In `@qpx/converters/fragpipe/feature_adapter.py`:
- Around line 373-387: The code redundantly calls to_proforma(...) and then
to_modifications(...), but to_modifications(assigned_mods_str, sequence) already
returns (peptidoform, modifications); replace the separate to_proforma call with
a single call to to_modifications and unpack both peptidoform and modifications
from it (assign peptidoform, modifications = to_modifications(assigned_mods_str,
sequence)), ensuring you preserve the existing behavior when assigned_mods_str
is falsy (i.e., only call/unpack when assigned_mods_str is present and keep
modifications = None otherwise); update references to peptidoform and
modifications accordingly and remove the old to_proforma(...) invocation.
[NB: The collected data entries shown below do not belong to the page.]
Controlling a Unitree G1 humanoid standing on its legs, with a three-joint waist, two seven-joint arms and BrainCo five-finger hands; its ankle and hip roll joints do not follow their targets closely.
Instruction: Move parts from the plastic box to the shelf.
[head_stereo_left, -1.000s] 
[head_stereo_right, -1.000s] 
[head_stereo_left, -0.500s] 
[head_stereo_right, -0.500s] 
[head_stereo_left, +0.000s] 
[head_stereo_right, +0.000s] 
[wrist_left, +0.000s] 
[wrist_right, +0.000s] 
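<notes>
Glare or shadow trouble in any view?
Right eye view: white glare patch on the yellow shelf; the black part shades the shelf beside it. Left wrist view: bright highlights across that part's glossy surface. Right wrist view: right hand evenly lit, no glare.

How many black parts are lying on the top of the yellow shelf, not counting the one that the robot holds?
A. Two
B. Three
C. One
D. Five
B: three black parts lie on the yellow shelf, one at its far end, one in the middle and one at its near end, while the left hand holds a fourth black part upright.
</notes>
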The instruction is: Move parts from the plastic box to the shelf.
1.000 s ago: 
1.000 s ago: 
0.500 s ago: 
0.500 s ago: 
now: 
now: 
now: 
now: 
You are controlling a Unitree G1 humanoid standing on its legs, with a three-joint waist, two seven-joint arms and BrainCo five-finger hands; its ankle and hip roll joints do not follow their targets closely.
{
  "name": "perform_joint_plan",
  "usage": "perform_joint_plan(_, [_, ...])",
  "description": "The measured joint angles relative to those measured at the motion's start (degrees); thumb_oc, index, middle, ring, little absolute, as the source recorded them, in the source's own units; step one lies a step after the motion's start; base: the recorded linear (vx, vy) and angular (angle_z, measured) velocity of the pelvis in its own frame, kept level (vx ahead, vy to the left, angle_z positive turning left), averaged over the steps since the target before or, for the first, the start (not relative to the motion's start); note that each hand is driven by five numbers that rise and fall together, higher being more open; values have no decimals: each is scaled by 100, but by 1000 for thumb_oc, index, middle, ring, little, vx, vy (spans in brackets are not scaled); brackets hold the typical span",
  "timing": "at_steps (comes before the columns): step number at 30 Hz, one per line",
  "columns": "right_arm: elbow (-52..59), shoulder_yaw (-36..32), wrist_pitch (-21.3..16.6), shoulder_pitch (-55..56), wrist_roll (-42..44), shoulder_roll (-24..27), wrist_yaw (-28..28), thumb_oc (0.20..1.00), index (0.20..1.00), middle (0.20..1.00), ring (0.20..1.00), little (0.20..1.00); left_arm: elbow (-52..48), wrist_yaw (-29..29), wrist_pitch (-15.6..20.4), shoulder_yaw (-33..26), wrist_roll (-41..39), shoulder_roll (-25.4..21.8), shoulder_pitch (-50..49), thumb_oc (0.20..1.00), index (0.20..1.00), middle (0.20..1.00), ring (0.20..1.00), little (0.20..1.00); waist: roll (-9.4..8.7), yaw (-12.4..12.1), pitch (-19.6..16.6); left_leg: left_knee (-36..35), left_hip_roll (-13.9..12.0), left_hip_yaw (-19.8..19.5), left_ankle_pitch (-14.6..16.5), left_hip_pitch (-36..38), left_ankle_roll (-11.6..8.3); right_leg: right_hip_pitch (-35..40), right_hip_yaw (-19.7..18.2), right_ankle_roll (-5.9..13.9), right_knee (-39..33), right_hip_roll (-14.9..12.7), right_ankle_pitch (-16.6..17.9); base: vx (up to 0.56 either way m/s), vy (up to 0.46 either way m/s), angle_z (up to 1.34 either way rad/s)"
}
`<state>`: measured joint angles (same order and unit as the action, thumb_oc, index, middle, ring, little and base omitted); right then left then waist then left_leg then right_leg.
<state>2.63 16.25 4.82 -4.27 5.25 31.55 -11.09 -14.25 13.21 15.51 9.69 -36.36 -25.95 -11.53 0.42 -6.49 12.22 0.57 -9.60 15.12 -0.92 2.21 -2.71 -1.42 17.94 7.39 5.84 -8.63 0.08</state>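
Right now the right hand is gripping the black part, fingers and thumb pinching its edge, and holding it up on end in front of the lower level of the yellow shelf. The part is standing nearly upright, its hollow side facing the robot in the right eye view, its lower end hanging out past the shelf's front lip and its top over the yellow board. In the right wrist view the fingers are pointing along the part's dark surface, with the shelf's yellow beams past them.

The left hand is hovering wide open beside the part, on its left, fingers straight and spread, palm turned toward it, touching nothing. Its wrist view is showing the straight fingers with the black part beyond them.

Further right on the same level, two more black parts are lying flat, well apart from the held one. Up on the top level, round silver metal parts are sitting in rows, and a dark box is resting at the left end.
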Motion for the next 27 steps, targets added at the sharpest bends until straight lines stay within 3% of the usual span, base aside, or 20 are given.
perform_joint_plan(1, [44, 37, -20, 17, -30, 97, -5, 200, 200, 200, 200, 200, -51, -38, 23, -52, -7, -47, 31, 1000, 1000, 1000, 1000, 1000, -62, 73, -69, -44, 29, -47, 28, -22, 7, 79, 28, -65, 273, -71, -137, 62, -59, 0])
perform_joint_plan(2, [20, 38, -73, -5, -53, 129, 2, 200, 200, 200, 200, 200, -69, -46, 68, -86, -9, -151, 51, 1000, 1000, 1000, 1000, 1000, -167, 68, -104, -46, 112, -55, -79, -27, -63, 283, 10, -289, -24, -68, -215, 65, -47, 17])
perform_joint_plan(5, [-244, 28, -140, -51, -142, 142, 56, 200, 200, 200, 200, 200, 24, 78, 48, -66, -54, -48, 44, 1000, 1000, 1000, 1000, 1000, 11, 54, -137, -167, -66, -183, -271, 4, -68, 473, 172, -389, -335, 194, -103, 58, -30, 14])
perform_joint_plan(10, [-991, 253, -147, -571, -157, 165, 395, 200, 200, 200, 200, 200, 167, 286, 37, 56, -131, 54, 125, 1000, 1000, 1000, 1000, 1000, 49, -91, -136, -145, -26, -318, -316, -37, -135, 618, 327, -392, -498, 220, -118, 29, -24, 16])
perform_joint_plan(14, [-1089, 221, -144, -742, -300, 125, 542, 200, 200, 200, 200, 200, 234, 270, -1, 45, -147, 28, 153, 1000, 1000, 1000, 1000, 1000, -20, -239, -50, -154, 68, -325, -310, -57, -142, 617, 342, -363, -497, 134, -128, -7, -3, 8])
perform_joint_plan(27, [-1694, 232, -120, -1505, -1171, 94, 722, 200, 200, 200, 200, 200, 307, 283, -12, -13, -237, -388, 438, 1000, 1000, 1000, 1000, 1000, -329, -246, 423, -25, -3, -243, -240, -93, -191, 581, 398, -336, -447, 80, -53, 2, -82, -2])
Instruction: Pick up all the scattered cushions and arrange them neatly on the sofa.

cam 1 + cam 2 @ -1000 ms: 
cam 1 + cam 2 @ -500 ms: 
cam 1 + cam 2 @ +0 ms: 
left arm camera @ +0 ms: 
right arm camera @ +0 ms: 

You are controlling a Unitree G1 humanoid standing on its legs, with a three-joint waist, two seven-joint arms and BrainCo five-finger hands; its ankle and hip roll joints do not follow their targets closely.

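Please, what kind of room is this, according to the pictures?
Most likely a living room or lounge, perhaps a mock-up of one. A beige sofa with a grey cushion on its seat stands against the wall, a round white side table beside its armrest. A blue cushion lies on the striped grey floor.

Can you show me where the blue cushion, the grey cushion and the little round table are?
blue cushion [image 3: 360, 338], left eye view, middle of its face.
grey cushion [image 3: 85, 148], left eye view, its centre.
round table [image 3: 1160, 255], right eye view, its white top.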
In `@qpx/converters/fragpipe/psm_adapter.py`:
- Around line 194-247: The code parses "Assigned Modifications" twice: first
calling to_proforma(...) to build peptidoform and later calling
to_modifications(...) which also returns (peptidoform, modifications); update
the logic to call to_modifications(str(assigned_mods), sequence) once, capture
both peptidoform and modifications from its return value, remove the earlier
standalone to_proforma(...) call (the variable peptidoform should be set from
to_modifications), and ensure any downstream uses (peptidoform, modifications)
reference these single-source variables (look for to_proforma, to_modifications,
assigned_mods_raw/assigned_mods, and peptidoform in this block).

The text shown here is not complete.